Хельги, Сигрун и Ингрид слушали Бьёрна в полной тишине. Сигрун даже перестала вышивать.
– Я убью Туранда, как я поклялся, чего бы мне это ни стоило! – сквозь зубы проговорил Хельги. – Хотелось бы мне оказаться с ним на расстоянии вытянутой руки. Как же ты спасся?
– Тут раздался голос Торира Уппландца, который приказал нам прыгать за борт. Сам он бросился вперед и двумя ударами топора развалил стену щитов людей Олафа. За ним бросились мы все, и наши враги отступили на два шага. Туранд потерял меня посреди схватки. Тогда мы все бросились в море, а люди Олафа не успевали стрелять в нас. Да и копий у них оставалось мало. Остальное вы знаете.
– Значит, теперь Кабан может похвастать тем, что захватил корабль у людей ярла Эйрика? – спросил Хельги.
– Нет, он захватил корабль у бондов из Халогаланда. Если бы Рауд послушал Уппландца и нам дали хотя бы пять кораблей, думаю, много бондов из тех земель остались бы жить, а не сидели бы сейчас с рогами, полными пива, на пиру у Одина.
– Что же, думаю, такая смерть лучше, чем оказаться в загробном мире Белого Христа без женщин и пива, – сказал Хельги. – И если бы бонды подчинились Олафу, то не сидеть им среди валькирий и эйнхериев.
– Хельги, тебя же тоже крестили, – спросила Сигрун. – Значит, ты не попадешь в Валхаллу?
– Я говорил об этом с Кетилем, а уж кому как не ему в этом разбираться, ведь его первый раз крестили еще в Миклагарде. Так он сказал, что крещение, совершенное против воли, не имеет силы. Так ему говорили священники ромеев.
– То есть все то, что творит Олаф в Норвегии, не имеет силы? – спросила Ингрид.
– Олаф говорит, что достаточно того, чтобы человек не сопротивлялся и сказал слова христианского заговора. А если в это время у его горла и держат меч, то Белому Христу до этого дела нет, – ответил Бьёрн.

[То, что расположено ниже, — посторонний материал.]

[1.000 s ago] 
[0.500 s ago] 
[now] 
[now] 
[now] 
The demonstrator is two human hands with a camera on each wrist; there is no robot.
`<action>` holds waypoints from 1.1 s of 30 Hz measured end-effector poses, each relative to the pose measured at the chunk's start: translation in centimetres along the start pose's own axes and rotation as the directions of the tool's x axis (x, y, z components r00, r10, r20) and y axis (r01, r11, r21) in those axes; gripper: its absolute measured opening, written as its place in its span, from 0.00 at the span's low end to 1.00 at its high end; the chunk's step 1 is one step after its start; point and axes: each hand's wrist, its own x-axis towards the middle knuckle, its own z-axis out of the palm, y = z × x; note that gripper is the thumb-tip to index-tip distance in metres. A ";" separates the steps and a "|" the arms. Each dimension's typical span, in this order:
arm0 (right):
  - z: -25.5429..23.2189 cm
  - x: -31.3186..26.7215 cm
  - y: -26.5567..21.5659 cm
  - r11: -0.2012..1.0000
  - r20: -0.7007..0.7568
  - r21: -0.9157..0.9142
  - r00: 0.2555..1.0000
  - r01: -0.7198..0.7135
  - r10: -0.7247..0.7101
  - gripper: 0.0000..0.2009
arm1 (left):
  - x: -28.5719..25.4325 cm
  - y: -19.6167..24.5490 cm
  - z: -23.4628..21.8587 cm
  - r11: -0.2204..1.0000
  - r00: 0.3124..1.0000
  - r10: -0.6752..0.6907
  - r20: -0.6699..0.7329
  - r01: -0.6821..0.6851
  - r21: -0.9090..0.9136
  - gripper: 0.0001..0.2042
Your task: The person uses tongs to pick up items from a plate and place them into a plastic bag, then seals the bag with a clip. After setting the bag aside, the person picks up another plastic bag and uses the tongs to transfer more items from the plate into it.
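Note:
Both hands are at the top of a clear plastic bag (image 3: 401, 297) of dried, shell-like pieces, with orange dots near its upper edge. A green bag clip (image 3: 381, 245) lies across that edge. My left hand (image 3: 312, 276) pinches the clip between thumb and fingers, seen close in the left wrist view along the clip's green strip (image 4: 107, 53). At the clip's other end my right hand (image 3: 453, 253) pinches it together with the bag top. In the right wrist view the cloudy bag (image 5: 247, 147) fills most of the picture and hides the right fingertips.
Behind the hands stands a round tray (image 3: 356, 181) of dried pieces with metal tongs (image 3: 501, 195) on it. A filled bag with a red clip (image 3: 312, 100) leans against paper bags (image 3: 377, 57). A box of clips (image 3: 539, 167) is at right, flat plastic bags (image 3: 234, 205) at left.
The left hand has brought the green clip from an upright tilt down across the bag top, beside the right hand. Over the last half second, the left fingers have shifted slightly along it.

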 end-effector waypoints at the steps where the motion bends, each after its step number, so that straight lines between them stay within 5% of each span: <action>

– Ромеи считают иначе, говорит Кетиль, потому в их землях полно людей, которые верят в иных богов. И только тот, кто хочет стать богатым на службе у базилевса, должен быть христианином, – возразил Хельги. И потом добавил:
– Но какому бы богу мы ни возносили молитвы, верю я, что неспроста мы встретились с Кабаном и его сыновьями в тот день на тинге. И теперь верю я, что судьба моя и моей семьи будет зависеть от того, сумею ли я выполнить клятву и убить Туранда.
Ингрид рассмеялась, но увидела злое лицо Хельги и замолчала, а потом сказала:
– Возможно, так и будет, Хельги сын Торбранда. Но только помни, что в этой битве ты не один.
Хельги оглядел свою семью и сказал:
– Ты сказала правду, Ингрид, я не должен забывать всех тех, кто сражается со мной рядом. И тех, кто ждет нас дома. Он подошел и обнял жену, а она прижалась к нему, и он погладил ее по округлившемуся животу.
Скоро в Сигтуну вернулся ярл Эйрик. В один из дней он позвал к себе Хельги сына Торбранда и спросил, готов ли его нид про Олафа сына Трюггви. Хельги рассказал ему то, что сочинил, и ярл остался доволен.
– Когда настанет праздник Йоля, мы отправимся в Еллинге к королю Свейну, моему зятю и отчиму конунга Олафа Шведского. Ты расскажешь свой нид на третий день праздника, когда вожди сядут обсуждать союзы и походы. И готов побиться об заклад, что после твоих вис мне не придется объяснять каждому, кто наш общий враг.
В Еллинге они добирались сначала посуху, а потом ярл нанял два корабля из тех, что еще плавали в Зунде зимой, не обращая внимания на частые шторма и то, что в некоторые дни с бортов приходилось срубать толстую корку льда, под которой корабли на две ладони глубже сидели в воде. Вместе с ярлом навестить отца и показать ему внука, маленького Хакона, отправилась и Гюда. Из воинов с ярлом были Гудбранд, Ратибор, Кетиль, Хельги и еще две дюжины человек с разных кораблей.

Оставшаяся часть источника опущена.